Medium: It is a significant difficulty but I can work around it.

architkulkarni commented 2 years ago

cc @SongGuyang in case there are any workarounds for container issue.

As another possible workaround, you mentioned conda takes 10 minutes to install. If the conda environment isn't changing often, would it fit your use case to preinstall the conda environment and then just specify the name of the existing environment in the runtime_env? E.g. runtime_env={"conda": "my-existing-env"}. Then it would just be activating the existing environment at runtime instead of installing, so it should be faster.

igorgad commented 2 years ago

Hey @architkulkarni, thanks for your quick reply.

Yes, it's an alternative. I'm curious though. Does preinstalling the conda environment on the head node makes it shareable with new workers? If not it would take a reasonable amount of time to install the conda environment on new workers unless otherwise installed on the base image of the cluster.

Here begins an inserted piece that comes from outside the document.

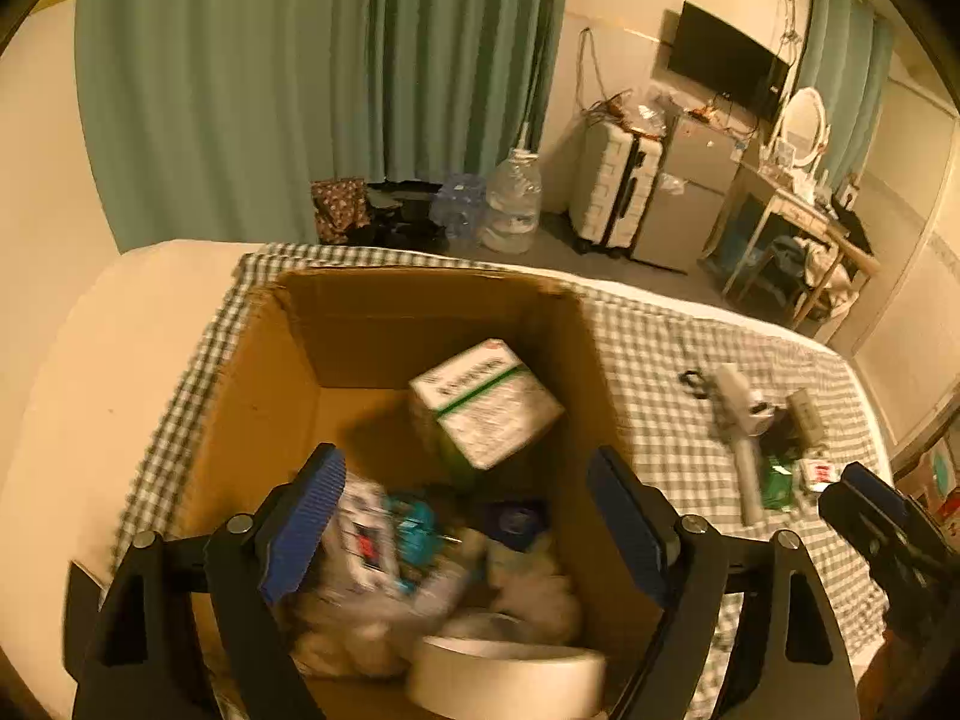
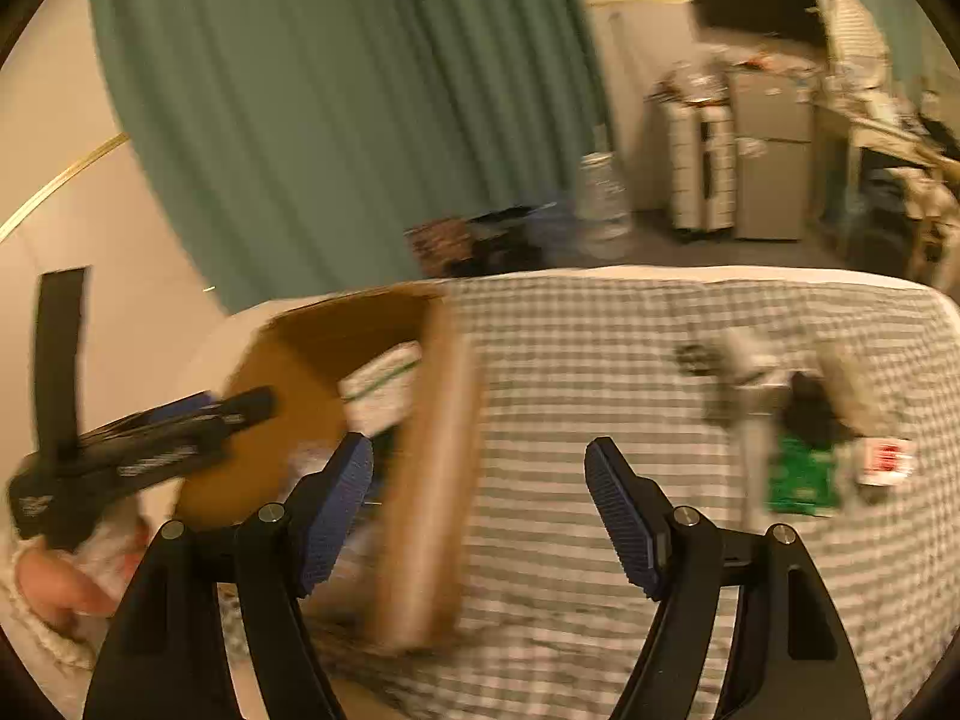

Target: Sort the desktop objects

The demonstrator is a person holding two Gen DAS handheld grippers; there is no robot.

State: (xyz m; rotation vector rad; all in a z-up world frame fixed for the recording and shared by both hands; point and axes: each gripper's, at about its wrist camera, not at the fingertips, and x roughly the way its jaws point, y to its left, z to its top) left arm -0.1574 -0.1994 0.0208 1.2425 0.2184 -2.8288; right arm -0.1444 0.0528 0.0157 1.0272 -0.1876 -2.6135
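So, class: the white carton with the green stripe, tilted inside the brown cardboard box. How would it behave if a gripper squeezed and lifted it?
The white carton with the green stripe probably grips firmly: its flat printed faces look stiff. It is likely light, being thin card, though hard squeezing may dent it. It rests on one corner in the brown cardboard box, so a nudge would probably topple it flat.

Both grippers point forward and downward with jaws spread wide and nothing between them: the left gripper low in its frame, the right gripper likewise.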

The problem at the moment is that we try to work with a more generic cluster that attends multiple projects through the use of runtime environments.

architkulkarni commented 2 years ago

Ah no, you would need the conda environment to be on all the nodes of the cluster and have the same name on all nodes.

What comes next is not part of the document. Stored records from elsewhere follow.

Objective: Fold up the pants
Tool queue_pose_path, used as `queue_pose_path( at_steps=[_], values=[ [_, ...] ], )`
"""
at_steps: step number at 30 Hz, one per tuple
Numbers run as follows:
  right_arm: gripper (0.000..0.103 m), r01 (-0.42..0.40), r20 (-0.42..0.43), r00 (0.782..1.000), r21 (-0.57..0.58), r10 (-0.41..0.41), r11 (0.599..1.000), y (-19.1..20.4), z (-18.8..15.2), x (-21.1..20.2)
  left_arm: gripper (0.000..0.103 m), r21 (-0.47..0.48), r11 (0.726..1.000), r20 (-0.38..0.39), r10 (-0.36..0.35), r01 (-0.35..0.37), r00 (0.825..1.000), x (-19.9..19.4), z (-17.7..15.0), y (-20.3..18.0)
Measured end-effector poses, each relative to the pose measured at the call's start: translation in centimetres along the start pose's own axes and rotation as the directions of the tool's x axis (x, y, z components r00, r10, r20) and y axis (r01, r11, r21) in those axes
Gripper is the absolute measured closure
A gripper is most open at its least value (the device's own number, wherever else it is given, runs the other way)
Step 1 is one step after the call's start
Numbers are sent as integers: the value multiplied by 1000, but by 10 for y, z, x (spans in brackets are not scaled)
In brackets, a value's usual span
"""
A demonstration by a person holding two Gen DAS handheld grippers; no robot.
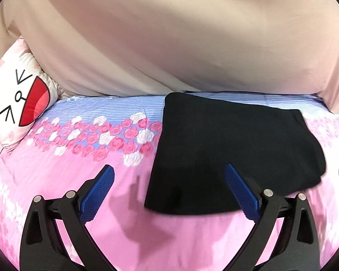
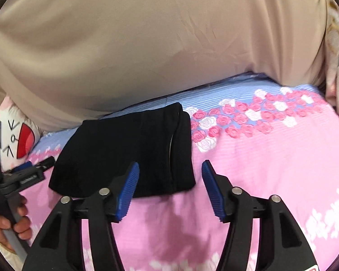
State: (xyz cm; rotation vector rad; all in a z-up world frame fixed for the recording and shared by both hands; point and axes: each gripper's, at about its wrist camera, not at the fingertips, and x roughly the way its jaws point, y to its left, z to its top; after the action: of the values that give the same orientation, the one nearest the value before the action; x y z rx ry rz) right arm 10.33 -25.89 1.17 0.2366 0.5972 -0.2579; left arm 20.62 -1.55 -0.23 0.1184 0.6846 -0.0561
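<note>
The black pants point(image 1: 228, 149) lie folded into a compact rectangle on the pink floral bedsheet point(image 1: 83, 180). They also show in the right wrist view point(image 2: 126, 149). My left gripper point(image 1: 169, 171) is open and empty, hovering above the near left edge of the pants. My right gripper point(image 2: 170, 168) is open and empty, above the near right corner of the pants. The left gripper's body and the hand holding it show in the right wrist view point(image 2: 13, 180).
A beige curtain point(image 1: 169, 33) hangs along the far side of the bed. A white pillow with a cartoon face point(image 1: 15, 99) lies at the far left. The sheet has a blue striped band with roses point(image 2: 248, 113).
</note>
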Motion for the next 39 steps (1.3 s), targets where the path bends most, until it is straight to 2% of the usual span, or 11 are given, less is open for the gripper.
queue_pose_path(
  at_steps=[6,9,14,19,23,28,33,39],
  values=[
    [27,37,44,998,-80,-34,996,24,-32,-33,5,-18,1000,69,-23,25,997,-46,-41,9],
    [24,84,79,994,-125,-74,989,38,-51,-46,5,-6,1000,81,-12,12,997,-60,-61,5],
    [23,125,100,989,-149,-111,981,53,-82,-58,5,-15,998,73,-53,54,996,-69,-86,2],
    [22,116,32,993,-121,-113,986,48,-96,-56,5,-4,1000,70,-31,31,997,-70,-97,1],
    [20,113,16,994,-81,-112,990,43,-102,-59,5,-15,999,54,-36,36,998,-68,-104,4],
    [19,132,-20,991,-84,-134,988,44,-104,-52,5,15,1000,68,15,-16,998,-66,-112,0],
    [18,159,-20,987,-110,-162,981,50,-105,-51,5,39,999,68,3,-6,998,-65,-113,-5],
    [17,189,-6,981,-139,-192,972,56,-107,-51,5,14,1000,50,-7,7,999,-60,-113,0]
  ],
)
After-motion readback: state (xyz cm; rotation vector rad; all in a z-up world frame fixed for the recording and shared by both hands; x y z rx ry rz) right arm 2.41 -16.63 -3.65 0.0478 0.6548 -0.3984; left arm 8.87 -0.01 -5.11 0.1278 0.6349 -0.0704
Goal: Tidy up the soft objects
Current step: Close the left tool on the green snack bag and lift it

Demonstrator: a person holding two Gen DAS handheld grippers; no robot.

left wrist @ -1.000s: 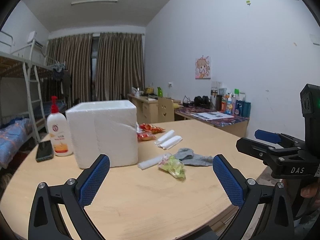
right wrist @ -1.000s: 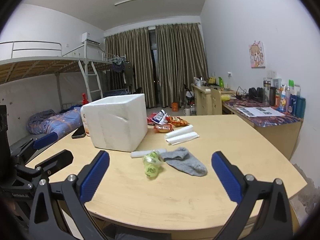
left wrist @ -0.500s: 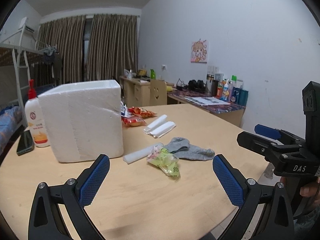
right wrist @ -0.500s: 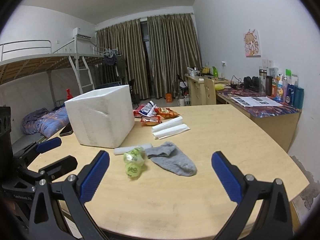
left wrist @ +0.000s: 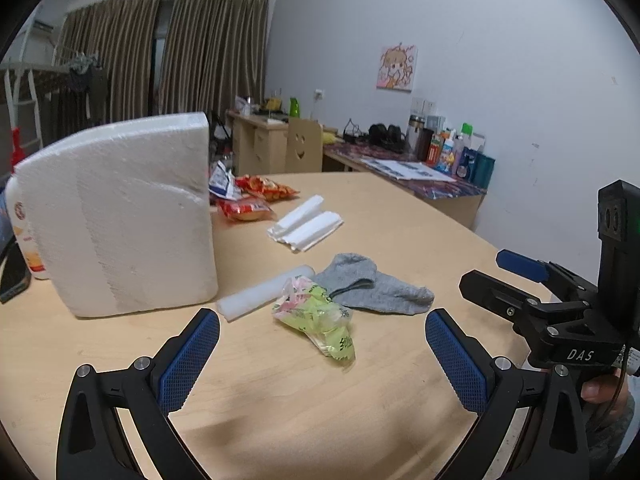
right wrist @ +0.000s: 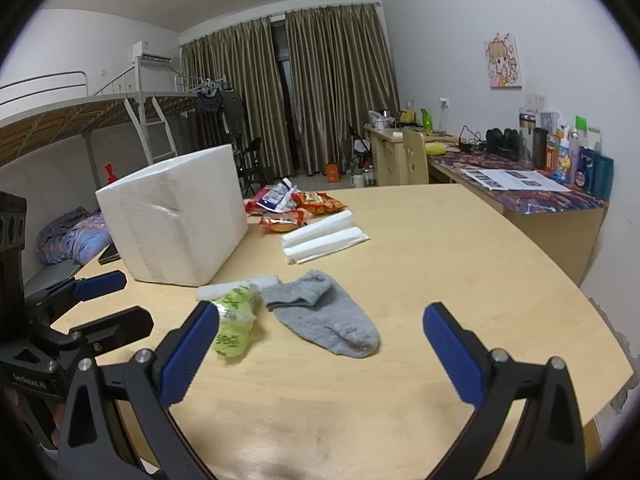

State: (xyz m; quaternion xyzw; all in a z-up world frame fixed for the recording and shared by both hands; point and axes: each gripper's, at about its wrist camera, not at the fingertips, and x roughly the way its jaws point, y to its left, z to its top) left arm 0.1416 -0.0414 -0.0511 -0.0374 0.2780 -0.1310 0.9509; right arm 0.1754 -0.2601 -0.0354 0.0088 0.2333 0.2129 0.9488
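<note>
A grey sock (left wrist: 372,290) (right wrist: 324,312) lies on the wooden table. Left of it sit a crumpled yellow-green plastic bag (left wrist: 320,320) (right wrist: 236,320) and a white foam roll (left wrist: 264,292) (right wrist: 236,286). Folded white foam sheets (left wrist: 306,228) (right wrist: 320,238) lie farther back. A white styrofoam box (left wrist: 120,216) (right wrist: 176,220) stands at the left. My left gripper (left wrist: 322,358) is open and empty, just short of the bag. My right gripper (right wrist: 320,354) is open and empty, just short of the sock. Each gripper shows in the other's view.
Red snack packets (left wrist: 256,196) (right wrist: 296,208) lie behind the box. A lotion bottle (left wrist: 24,232) and a phone (left wrist: 12,272) sit left of the box. A desk with bottles (right wrist: 560,168) stands at the right wall. The table edge curves on the right.
Both grippers have moved forward over the table toward the bag and sock, which now appear larger. Both stay open and empty.
</note>
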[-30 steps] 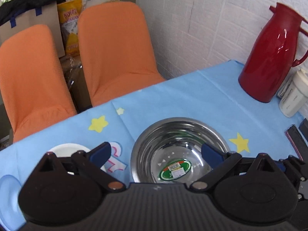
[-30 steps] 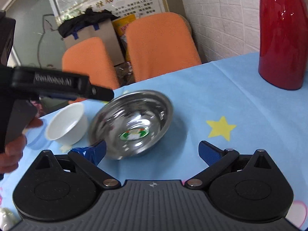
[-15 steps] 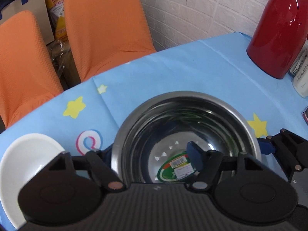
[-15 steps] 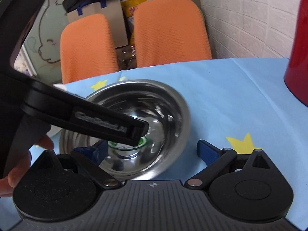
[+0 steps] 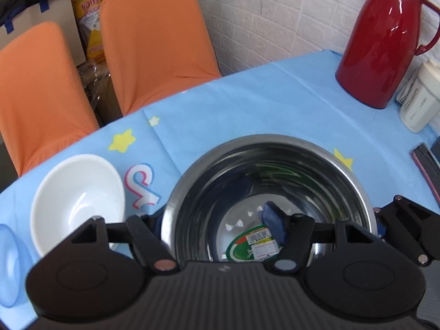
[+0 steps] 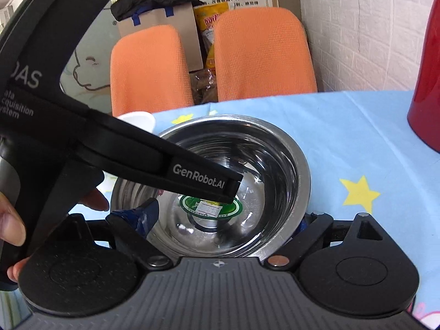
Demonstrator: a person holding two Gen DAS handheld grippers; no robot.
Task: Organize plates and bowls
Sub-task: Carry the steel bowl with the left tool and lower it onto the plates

peterghaddad commented 1 year ago

@architkulkarni I am experiencing issues when trying to test the Alpha Container Runtime feature. Is podman a necessary dependency? I noticed the container runtime is specified in the code (see this issue: https://github.com/ray-project/ray/issues/29665).

We are using Kuberay + Cri-o as our container runtime on kubernetes. Is the expectation for this feature to have the autoscaler launch a new worker? Does this work natively with existing Kubernetes architectures?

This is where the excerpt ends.